### WORK INSTRUCTIONS:
Your answer should be a faithful copy of the entire listing.

### DATASET EXTRACT:

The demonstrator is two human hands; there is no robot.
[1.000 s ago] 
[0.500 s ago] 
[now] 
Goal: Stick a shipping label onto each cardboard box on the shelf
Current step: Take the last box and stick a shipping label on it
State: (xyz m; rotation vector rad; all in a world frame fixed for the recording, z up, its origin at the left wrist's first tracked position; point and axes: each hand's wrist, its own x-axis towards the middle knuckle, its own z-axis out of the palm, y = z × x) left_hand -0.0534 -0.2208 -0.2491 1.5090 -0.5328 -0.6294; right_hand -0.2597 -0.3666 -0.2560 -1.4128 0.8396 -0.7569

### SOLUTION TO THE EXERCISE:
The demonstrator is two human hands; there is no robot.
[1.000 s ago] 
[0.500 s ago] 
[now] 
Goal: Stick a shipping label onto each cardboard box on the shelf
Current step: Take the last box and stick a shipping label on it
State: (xyz m; rotation vector rad; all in a world frame fixed for the recording, z up, its origin at the left wrist's first tracked position; point and axes: each hand's wrist, its own x-axis towards the middle knuckle, its own z-axis out of the palm, y = z × x) left_hand -0.0534 -0.2208 -0.2491 1.5090 -0.5328 -0.6294; right_hand -0.2597 -0.3666 -0.2560 -1.4128 0.8396 -0.7569

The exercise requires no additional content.